The only other variable light that can go that low is the rrt01 but it ramps up much more quickly.

I hope you get to appreciate what you have as much as all us other owners do.


----------



## ABTOMAT (Sep 9, 2012)

I do appreciate it. I think it might be catering to a specific market I'm not part of. I don't spend a lot of time in the 0-5 lumen range. 270 degrees doesn't do a lot of good if you want to work in the last 40.

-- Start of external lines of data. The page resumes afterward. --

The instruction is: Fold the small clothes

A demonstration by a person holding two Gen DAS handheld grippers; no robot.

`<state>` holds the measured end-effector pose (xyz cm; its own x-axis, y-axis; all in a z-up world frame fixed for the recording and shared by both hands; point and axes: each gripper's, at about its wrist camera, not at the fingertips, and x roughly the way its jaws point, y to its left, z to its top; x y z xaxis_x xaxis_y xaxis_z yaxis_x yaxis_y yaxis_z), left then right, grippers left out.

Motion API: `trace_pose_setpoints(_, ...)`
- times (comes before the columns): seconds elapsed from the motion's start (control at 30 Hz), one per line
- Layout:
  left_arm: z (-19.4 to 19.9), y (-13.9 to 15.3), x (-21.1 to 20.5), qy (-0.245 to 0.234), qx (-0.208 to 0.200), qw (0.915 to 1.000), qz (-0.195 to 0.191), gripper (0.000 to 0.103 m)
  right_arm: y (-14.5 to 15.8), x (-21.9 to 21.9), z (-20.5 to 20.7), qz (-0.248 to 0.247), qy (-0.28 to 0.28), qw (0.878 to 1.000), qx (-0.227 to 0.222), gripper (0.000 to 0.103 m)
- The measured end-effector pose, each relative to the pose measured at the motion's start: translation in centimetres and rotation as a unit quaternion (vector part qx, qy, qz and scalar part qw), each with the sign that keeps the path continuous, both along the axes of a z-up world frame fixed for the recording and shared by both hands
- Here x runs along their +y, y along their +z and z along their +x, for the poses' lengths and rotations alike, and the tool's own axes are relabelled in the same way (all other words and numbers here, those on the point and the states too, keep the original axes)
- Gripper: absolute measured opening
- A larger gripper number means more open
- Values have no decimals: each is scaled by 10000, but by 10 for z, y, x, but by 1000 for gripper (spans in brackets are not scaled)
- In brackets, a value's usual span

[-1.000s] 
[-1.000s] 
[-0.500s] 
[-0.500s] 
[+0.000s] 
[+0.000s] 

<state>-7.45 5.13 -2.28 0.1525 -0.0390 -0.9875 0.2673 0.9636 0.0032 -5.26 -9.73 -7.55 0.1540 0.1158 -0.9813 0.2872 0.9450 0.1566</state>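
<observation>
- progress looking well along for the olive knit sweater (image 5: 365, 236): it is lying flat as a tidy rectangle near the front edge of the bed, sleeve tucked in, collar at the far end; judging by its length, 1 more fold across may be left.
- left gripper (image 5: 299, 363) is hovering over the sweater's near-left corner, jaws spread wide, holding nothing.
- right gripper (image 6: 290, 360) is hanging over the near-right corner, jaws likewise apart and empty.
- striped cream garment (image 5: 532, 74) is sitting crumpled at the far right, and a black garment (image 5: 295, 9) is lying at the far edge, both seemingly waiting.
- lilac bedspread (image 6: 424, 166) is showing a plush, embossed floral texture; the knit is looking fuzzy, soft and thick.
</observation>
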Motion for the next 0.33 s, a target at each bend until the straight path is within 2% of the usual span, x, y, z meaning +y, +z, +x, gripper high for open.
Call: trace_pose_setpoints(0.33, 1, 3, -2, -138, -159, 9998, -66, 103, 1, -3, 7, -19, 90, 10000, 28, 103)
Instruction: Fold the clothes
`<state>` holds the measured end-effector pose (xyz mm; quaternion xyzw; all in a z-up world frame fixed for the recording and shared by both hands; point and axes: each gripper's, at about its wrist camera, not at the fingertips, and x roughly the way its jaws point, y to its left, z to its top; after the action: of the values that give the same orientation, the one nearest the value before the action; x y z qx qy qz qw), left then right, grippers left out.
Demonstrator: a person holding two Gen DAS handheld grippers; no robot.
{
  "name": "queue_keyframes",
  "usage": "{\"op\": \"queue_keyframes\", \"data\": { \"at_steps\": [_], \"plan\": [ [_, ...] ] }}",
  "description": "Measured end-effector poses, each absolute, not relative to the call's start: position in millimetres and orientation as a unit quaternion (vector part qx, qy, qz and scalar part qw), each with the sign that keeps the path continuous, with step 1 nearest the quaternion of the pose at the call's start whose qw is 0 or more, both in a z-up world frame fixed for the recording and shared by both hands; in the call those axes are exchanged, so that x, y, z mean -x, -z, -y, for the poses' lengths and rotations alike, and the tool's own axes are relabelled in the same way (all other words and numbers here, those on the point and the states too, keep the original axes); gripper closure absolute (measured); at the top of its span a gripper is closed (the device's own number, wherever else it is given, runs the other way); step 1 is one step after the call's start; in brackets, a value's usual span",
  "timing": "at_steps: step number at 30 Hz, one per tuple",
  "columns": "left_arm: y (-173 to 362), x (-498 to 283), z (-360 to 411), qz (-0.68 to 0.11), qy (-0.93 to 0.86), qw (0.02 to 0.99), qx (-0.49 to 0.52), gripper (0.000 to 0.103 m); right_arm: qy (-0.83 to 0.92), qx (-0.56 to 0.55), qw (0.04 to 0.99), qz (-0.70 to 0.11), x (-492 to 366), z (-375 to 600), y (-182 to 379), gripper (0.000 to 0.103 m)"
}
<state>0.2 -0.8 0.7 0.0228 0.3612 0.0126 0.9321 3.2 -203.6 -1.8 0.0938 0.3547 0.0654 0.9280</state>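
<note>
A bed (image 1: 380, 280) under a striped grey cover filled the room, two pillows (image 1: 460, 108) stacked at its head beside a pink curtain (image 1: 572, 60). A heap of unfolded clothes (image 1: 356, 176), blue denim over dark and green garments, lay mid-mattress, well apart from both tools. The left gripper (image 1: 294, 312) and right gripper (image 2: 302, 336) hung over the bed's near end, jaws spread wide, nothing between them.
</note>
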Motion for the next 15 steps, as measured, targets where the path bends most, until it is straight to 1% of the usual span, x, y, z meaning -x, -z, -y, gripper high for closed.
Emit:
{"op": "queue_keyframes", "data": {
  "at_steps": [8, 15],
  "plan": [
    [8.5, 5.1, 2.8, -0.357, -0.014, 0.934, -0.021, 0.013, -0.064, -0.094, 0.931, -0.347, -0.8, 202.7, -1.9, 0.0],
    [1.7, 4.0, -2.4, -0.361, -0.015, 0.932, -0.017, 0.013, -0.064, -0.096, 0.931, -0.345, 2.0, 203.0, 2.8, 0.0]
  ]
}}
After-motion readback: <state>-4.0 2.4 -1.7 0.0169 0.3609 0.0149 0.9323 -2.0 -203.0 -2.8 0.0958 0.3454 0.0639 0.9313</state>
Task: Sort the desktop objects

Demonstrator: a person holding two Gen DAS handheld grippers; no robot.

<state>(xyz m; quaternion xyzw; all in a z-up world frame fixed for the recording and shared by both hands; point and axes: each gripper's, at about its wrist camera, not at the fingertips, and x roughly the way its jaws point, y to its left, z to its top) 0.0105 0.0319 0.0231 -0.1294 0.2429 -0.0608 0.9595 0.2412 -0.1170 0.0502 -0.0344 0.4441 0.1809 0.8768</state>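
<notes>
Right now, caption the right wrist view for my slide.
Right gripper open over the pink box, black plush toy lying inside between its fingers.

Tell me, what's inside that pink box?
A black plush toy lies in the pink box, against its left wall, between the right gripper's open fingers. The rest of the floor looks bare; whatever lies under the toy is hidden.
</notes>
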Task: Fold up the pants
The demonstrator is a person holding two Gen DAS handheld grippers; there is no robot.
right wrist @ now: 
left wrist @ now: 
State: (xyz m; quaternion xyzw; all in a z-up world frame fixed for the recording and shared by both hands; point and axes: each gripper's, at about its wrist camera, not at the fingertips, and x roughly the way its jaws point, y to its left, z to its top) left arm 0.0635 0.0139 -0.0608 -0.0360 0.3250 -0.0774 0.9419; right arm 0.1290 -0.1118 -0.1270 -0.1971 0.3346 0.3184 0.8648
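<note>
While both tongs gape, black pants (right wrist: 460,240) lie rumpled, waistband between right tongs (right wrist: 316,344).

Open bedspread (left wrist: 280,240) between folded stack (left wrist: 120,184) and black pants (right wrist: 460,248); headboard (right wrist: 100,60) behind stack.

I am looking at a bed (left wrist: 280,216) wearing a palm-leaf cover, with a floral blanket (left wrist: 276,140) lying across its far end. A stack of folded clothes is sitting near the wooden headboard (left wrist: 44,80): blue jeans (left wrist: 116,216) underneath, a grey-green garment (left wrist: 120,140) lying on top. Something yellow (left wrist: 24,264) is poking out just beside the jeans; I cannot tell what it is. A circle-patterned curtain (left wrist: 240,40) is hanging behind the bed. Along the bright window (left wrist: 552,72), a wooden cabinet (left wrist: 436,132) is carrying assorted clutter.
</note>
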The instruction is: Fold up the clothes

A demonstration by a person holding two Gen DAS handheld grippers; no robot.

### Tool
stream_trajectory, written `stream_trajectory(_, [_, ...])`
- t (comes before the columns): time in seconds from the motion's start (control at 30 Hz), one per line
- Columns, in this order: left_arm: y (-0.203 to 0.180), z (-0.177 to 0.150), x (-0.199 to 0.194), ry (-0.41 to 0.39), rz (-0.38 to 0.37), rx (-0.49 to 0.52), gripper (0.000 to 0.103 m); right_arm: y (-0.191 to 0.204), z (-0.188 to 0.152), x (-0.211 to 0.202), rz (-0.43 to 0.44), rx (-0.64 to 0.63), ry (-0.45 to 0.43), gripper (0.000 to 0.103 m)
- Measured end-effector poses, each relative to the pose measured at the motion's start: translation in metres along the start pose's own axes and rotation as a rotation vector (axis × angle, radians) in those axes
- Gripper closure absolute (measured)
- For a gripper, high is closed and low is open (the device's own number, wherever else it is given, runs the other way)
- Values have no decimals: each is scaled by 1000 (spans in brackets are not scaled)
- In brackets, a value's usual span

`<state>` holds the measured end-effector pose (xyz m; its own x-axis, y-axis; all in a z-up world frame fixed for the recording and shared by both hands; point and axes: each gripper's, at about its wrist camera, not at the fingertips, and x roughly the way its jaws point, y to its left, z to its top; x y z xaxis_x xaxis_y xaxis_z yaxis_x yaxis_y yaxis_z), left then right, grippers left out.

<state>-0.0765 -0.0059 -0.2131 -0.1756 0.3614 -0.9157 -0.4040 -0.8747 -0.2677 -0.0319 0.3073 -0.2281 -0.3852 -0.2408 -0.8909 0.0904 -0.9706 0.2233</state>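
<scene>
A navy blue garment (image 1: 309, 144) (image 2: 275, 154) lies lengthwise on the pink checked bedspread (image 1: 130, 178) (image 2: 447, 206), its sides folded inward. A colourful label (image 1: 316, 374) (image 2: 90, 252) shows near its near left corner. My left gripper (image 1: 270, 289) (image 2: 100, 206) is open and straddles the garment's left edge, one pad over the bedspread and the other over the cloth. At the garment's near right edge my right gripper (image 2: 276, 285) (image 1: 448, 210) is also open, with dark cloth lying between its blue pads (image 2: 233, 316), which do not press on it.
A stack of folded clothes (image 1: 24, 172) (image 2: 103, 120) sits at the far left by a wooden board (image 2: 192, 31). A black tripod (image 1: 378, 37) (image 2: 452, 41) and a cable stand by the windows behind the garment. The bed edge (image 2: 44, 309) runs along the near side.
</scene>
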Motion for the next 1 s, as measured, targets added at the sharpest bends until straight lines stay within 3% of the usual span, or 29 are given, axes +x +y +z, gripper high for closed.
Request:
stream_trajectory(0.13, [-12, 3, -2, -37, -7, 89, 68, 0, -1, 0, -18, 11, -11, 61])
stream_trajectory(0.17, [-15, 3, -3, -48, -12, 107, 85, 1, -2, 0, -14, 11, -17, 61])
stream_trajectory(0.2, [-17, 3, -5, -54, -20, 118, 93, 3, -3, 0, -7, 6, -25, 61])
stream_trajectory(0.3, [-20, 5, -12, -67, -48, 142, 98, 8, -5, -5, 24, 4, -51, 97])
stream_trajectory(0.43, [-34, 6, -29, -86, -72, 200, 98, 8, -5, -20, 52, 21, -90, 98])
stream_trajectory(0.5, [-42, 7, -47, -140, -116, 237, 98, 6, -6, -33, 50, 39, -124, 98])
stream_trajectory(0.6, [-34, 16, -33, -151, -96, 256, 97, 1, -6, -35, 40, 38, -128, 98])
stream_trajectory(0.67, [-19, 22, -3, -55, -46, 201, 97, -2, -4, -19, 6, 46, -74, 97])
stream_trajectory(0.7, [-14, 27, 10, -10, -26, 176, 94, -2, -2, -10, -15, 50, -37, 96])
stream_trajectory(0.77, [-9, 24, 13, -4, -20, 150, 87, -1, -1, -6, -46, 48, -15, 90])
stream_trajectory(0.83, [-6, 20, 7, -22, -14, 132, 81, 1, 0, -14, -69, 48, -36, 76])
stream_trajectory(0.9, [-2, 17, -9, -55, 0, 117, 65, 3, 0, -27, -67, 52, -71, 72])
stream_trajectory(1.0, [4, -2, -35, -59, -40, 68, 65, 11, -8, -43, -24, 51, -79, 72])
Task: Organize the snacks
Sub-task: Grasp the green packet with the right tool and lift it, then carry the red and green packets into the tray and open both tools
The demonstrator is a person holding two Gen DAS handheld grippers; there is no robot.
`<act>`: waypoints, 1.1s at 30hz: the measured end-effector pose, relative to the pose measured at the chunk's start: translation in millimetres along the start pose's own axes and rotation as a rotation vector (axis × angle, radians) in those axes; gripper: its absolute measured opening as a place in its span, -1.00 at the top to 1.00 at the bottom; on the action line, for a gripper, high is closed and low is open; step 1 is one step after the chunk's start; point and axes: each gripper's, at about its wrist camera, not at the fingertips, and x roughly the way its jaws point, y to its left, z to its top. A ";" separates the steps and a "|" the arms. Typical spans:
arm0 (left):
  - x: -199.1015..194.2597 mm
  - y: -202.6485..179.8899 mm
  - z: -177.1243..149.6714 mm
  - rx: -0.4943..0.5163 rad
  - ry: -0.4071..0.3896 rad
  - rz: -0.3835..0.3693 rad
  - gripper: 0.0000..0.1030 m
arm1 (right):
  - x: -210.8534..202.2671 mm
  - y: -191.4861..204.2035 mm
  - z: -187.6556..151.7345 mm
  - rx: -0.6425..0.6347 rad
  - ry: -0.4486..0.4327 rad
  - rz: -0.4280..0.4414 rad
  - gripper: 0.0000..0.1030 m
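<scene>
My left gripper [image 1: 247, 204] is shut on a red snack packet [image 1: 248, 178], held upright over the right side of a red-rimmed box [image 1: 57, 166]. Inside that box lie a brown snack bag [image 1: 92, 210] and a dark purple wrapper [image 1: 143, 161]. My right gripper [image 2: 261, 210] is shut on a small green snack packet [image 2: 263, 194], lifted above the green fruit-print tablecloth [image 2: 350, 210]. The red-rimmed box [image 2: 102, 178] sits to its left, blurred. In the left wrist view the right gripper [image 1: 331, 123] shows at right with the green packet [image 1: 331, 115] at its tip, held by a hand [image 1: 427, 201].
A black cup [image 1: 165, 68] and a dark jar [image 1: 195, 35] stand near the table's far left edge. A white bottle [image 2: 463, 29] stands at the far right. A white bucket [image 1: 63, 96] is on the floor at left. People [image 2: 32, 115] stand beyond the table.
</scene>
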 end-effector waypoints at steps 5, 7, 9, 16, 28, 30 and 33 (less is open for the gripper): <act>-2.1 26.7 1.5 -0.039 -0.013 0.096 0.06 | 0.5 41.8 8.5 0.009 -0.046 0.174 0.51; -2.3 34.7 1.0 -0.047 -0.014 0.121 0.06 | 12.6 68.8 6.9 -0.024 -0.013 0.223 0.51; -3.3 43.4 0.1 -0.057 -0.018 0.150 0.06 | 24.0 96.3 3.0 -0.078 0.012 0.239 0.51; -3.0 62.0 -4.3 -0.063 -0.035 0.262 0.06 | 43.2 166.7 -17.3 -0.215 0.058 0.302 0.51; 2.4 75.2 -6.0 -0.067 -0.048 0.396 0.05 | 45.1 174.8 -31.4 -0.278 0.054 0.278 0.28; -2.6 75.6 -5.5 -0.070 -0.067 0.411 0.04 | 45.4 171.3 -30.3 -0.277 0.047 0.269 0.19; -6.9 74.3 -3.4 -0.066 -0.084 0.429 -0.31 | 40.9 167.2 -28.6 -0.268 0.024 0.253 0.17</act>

Reminds me of a guy I talked to once who was talking about how exciting light-wind sailboat racing was. How you'd have to use smoke from a lit cigarette to tell where the wind was while you were barely moving.


----------



## beach honda (Sep 10, 2012)

I sold my JetBeam TCR-1 to fund a SF M3 purchase and don't regret it one bit. I still have my T1a that Run4JC sold me and it will never leave my collection. It is perfect for my nighttime around the house duties. It allows me to use the restroom without turning the light on and ruining my night adapted vision. Or how about checking on the baby? Sure, I also have the red low on my HDS 85Tr, but the dial-a-brightness is fantastic. My only complaint is lack of proper color rendition. I don't use this light for sheer power. It's strictly dedicated to my low light activities. So yes, this light fills a niche that I use often. But never fear, it will soon take a trip to Milky's spa for an emitter and heatsink upgrade, where my only concern lies with voiding the warranty, but the light has so far proven itself to be dependable to the point I don't feel I will need to utilize the warranty.

My 2 pennies :shrug:


----------



## doctordun (Dec 7, 2012)

If surefire would lower the price about $100, I would get one. I keep coming back to their web site and wishing that I could justify the price.
I just don't quite understand why this small light is so expensive.


----------



## nbp (Dec 7, 2012)

Theres a LNIB T1A for sale in the MP for a decent price now. Not mine but it looked nice. One of my favorite lights, and the best bedside light I've ever tried.


----------



## jonesy (Jan 21, 2013)

Well, I started this thread, so I thought I should update it. I finally gave in and ordered a new T1A Titan! I wanted a high-end EDC pocket light with great build quality and a more floody beam, and this seems like the best option for me. This will be my first variably controlled light, so it should be interesting. The main downer for me will be the lack of tail standing, but I'm sure I'll survive. 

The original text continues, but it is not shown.